Die diesjährige Fußball-Weltmeisterschaft findet in Kanada, Mexiko und den USA statt. Angesichts der Zeitverschiebung werden viele Spiele erst um 22 Uhr unserer Zeit, andere sogar erst um Mitternacht oder 3 Uhr morgens angepfiffen. Damit Fans in Deutschland die Spiele bei Übertragungen im Freien gemeinsam verfolgen können, beschloss das Bundeskabinett in der vergangenen Woche die vom Bundesumweltministerium vorgelegte Public-Viewing-Verordnung.

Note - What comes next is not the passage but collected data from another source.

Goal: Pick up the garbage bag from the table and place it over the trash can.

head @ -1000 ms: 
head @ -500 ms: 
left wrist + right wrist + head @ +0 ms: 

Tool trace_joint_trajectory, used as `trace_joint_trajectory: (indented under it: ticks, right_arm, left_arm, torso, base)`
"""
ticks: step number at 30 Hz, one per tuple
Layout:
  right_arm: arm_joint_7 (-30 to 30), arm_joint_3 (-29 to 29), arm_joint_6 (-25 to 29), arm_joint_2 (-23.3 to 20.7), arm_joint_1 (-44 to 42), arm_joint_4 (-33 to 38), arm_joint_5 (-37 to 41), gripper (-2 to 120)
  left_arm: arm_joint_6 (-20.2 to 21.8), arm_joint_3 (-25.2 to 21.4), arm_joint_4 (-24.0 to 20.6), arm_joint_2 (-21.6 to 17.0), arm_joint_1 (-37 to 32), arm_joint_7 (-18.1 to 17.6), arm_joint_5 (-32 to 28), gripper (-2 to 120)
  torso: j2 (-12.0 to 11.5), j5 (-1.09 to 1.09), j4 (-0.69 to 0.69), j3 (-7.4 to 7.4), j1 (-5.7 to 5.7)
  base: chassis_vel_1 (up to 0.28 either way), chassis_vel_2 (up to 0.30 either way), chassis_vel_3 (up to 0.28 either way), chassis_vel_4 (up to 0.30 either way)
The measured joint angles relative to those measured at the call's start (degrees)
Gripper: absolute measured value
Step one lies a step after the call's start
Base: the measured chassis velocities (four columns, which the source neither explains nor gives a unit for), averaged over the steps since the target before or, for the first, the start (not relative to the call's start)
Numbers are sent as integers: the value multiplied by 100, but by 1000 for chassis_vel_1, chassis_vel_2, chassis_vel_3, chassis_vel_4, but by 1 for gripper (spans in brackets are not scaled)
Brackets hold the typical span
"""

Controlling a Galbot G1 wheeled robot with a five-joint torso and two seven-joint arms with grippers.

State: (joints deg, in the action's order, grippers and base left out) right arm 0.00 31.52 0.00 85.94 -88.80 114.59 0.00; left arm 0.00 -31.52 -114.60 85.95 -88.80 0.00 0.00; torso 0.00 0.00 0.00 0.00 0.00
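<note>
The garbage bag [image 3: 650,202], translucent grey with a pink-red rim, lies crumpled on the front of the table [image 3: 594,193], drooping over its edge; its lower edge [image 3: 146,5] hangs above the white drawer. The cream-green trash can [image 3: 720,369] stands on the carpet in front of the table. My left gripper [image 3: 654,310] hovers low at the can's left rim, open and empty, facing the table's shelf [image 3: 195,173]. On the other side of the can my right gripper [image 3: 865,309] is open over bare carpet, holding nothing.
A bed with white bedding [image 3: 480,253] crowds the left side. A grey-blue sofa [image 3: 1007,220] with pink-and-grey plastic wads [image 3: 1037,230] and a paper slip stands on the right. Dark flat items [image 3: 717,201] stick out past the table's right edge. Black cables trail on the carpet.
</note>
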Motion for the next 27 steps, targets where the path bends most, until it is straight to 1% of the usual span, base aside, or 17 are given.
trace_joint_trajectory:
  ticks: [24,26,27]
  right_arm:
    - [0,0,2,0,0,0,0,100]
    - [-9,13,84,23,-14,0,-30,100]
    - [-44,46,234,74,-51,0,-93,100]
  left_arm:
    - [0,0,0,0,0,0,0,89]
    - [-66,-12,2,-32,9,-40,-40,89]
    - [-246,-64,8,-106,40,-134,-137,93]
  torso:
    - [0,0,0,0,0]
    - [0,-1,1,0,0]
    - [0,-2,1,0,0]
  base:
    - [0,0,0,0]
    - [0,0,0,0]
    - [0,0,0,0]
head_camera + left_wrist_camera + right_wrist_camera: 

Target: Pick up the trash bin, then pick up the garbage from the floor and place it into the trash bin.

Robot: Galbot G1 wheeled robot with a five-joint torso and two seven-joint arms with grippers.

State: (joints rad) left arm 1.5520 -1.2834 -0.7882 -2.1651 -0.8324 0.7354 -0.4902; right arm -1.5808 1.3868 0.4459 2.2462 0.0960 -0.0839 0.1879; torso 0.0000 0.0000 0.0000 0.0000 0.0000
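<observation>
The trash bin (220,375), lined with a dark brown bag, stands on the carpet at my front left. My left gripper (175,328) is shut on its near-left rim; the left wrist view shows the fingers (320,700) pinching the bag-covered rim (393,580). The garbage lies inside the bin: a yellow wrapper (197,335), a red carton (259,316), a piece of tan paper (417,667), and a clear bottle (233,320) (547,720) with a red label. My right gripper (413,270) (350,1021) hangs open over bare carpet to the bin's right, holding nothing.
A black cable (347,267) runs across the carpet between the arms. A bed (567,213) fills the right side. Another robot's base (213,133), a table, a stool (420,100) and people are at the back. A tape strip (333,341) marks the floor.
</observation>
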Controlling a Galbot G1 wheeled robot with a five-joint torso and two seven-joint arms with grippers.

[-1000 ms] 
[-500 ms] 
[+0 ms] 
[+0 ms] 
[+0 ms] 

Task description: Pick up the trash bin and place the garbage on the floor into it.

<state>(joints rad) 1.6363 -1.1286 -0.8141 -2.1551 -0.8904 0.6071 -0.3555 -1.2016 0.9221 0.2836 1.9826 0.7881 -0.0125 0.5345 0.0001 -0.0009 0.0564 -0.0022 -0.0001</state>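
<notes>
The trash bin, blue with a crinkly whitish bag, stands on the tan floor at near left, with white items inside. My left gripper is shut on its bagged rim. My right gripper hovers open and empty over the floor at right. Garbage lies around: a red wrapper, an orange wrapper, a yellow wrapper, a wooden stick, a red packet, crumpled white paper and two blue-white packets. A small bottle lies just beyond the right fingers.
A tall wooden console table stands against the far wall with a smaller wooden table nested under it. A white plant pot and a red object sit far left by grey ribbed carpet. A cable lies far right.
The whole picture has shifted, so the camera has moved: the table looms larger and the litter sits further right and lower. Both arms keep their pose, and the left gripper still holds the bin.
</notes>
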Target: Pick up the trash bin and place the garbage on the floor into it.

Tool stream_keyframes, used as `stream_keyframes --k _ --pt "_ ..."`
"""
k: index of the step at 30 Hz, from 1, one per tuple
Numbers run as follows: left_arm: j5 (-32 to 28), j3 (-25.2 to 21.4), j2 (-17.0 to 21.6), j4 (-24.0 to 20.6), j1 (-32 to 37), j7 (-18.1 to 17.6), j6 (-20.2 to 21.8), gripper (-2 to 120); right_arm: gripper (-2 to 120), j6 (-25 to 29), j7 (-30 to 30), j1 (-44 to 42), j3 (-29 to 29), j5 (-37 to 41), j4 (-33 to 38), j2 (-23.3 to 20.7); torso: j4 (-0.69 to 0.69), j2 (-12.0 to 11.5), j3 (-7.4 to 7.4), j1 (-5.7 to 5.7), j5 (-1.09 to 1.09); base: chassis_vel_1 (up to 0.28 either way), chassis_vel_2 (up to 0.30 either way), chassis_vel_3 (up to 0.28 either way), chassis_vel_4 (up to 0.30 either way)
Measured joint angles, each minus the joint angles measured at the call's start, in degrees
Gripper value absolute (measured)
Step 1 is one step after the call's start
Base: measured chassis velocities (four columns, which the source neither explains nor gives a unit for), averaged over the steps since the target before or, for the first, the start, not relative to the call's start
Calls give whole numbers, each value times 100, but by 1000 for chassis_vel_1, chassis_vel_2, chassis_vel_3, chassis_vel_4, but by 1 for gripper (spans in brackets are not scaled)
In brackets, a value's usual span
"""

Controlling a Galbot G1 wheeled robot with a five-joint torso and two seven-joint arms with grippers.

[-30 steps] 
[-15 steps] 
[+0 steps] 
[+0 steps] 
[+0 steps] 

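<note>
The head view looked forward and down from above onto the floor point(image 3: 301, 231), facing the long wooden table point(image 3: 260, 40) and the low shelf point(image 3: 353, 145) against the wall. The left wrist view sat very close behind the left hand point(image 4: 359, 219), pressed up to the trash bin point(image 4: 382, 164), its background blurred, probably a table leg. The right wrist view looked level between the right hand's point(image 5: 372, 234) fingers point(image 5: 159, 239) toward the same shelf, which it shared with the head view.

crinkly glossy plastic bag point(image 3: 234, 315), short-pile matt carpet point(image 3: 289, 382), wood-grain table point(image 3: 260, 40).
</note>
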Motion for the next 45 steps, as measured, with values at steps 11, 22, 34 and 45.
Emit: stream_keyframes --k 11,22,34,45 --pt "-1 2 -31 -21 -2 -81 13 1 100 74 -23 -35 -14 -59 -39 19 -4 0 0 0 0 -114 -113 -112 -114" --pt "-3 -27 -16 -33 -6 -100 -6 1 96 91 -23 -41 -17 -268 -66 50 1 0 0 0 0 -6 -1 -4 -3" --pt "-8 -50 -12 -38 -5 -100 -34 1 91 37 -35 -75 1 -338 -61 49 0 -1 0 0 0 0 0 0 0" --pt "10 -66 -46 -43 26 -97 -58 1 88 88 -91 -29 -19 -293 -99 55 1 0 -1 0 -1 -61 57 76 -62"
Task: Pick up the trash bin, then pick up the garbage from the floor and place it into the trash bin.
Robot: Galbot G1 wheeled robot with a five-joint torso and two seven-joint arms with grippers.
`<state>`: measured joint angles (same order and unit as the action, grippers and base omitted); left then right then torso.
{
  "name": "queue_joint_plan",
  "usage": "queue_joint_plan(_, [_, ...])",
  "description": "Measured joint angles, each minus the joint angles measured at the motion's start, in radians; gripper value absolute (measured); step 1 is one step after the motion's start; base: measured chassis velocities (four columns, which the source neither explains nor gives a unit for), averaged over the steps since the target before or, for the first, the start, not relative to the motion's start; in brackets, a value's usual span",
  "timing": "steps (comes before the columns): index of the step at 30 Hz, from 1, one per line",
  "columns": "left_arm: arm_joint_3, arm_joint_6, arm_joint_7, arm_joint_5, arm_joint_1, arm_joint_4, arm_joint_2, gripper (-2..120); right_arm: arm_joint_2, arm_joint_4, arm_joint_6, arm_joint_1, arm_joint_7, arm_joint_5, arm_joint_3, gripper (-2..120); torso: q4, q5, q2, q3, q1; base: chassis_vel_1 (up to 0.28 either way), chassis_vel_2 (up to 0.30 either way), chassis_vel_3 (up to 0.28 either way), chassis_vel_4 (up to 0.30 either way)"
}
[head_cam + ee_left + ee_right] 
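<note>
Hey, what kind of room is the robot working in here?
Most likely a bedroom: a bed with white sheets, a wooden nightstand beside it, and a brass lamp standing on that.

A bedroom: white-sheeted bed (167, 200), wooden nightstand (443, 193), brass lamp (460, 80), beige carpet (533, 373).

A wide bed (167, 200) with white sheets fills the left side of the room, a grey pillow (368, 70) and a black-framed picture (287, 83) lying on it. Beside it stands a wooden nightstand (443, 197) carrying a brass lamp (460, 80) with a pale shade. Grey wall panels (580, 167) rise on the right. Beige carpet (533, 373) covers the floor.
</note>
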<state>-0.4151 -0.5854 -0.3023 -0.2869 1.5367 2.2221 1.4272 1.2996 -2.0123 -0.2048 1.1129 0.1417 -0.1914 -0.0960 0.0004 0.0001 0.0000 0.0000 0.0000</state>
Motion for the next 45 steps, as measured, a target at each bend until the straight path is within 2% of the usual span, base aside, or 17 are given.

Die Public-Viewing-Verordnung erlaubt Ausnahmen vom Lärmschutz, damit gemeinsames Fußballschauen auch nach 22 Uhr von den Städten und Gemeinden zugelassen werden kann. Die zuständigen Behörden der Kommunen haben mit der Verordnung mehr Flexibilität, müssen aber im Einzelfall abwägen zwischen dem herausragenden öffentlichen Interesse an den Fußballspielen und dem Schutz der Nachtruhe. Die Bundesländer müssen der Verordnung im Bundesrat noch zustimmen.
Vergleichbare Verordnungen gab es seit der Fußball-Weltmeisterschaft 2006. Für den DEHOGA ist aber auch klar: Über einzelne Turniere hinaus braucht es moderne und praxistaugliche Lösungen. Der Verband wird sich deshalb weiterhin für eine grundsätzliche Reform der Lärmschutzverordnung einsetzen – mit eigenständigen und dauerhaften Regelungen für die Außengastronomie.